**Work instructions**
Every word of the listing should be reproduced without alteration.

**Available data**

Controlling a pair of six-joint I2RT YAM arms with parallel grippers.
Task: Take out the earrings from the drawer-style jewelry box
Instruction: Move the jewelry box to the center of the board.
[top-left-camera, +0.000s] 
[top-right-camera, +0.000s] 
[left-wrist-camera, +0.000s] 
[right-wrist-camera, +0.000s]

**Output of the exercise**
Controlling a pair of six-joint I2RT YAM arms with parallel grippers.
Task: Take out the earrings from the drawer-style jewelry box
Instruction: Move the jewelry box to the center of the board.
[top-left-camera, +0.000s] 
[top-right-camera, +0.000s] 
[left-wrist-camera, +0.000s] 
[right-wrist-camera, +0.000s]

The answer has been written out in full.